Viele Menschen möchten auf den geliebten Bohneneintopf, die Linsen oder Kichererbsen nicht verzichten. Dies muss auch im Zusammenhang mit der Low-Carb-Kost nicht gemacht werden. Dennoch gilt hier: Die Menge darf nicht zu groß sein. Das heißt, dass es ohne weiteres möglich ist, hier und da einmal ein bisschen Humus mit Gurke zu naschen.
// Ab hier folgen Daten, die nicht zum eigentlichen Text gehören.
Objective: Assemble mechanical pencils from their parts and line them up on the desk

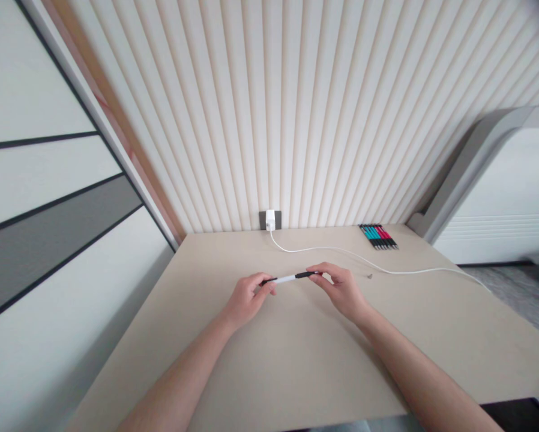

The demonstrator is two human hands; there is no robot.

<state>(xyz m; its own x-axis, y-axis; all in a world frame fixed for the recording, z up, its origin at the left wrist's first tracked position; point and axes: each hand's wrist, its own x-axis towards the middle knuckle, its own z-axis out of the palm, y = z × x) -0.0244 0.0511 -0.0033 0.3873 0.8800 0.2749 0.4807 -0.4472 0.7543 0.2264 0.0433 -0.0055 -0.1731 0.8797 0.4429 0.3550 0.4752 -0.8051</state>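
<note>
A slim pen (286, 279) with a white barrel and black ends is held level above the table, between my two hands. My left hand (250, 295) pinches its left black end between thumb and fingers. At the other side, my right hand (338, 287) grips the black right end the same way. Fingertips cover both ends of the pen. Just right of my right hand, a tiny metallic-looking piece (369, 276) lies on the table, too small to name.
A row of several teal, red and black pens (379, 237) lies at the table's back right. From a white charger (270, 219) in the wall socket, a white cable (341, 251) runs across the beige table (287, 360). A white cabinet (62, 252) stands left, a headboard (499, 180) right.
</note>
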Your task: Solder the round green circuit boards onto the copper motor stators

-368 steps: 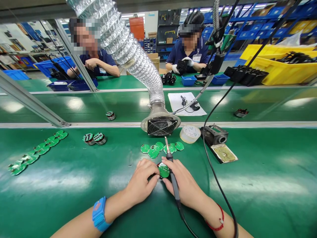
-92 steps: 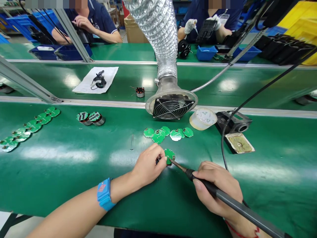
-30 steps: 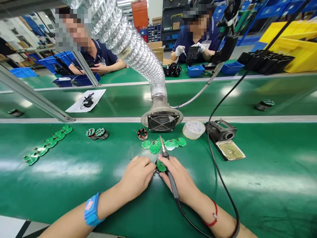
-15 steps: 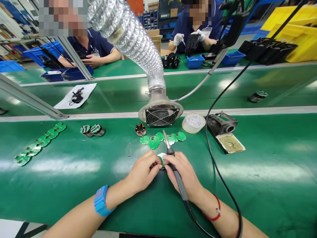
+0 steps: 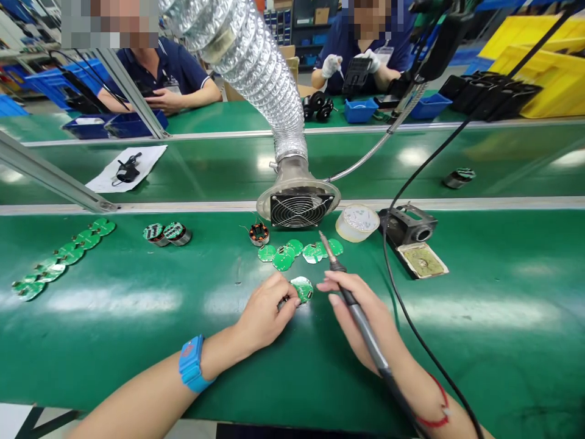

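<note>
A round green circuit board [image 5: 302, 289] lies in front of me, its left edge pinched by my left hand [image 5: 266, 310]; what sits beneath it is mostly hidden. To its right, my right hand [image 5: 363, 317] holds a soldering iron [image 5: 363, 320], its tip pointing up and away toward several loose green boards [image 5: 284, 258]. The right fingers are clear of the pinched board. Behind the left hand stands a small copper-wound stator [image 5: 259, 234] with thin wires sticking up.
A fume extractor [image 5: 299, 207] hangs over the back. A tape roll [image 5: 358, 223] and an iron stand [image 5: 411, 225] with a sponge are right of it. More boards [image 5: 70, 253] and two board-topped motors [image 5: 177, 233] lie left. Two people sit across the bench.
My right hand has let go of the board and moved right with the soldering iron, uncovering the board's top. My left hand still pinches the left edge.
</note>
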A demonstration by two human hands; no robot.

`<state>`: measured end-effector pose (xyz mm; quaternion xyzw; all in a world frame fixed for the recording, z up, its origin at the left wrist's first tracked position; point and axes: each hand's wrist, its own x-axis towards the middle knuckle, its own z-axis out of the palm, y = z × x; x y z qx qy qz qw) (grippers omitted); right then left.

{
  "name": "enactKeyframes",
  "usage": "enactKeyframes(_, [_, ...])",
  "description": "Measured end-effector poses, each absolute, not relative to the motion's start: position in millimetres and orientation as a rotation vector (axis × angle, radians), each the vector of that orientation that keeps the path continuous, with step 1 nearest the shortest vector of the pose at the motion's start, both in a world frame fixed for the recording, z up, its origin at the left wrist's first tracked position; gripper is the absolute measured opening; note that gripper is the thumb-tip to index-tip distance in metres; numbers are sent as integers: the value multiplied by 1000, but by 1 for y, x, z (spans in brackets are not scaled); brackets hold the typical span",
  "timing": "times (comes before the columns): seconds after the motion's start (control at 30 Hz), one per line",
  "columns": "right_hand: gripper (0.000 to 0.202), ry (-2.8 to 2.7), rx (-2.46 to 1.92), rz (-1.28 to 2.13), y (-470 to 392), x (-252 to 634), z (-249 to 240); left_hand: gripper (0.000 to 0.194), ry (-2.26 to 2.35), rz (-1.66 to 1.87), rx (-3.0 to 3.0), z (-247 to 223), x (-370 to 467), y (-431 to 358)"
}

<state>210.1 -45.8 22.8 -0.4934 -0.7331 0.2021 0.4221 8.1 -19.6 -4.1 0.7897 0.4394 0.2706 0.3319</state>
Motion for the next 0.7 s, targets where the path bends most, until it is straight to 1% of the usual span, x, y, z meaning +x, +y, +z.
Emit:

Dennoch sollte der Großteil der Ernährung nicht aus Hülsenfrüchten bestehen.

Bewegung als ideale Ergänzung

Um die Low-Carb-Diät noch erfolgreicher zu machen, ist die regelmäßige Bewegung an der frischen Luft das A und O. Egal, ob joggen, Radfahren oder ein Spaziergang – der Körper darf in Schwung gebracht werden. Auch Workouts zu Hause tun gut, stärken den Körper und bauen Muskeln auf. Außerdem verbrennt man durch Sport noch viel mehr Kalorien.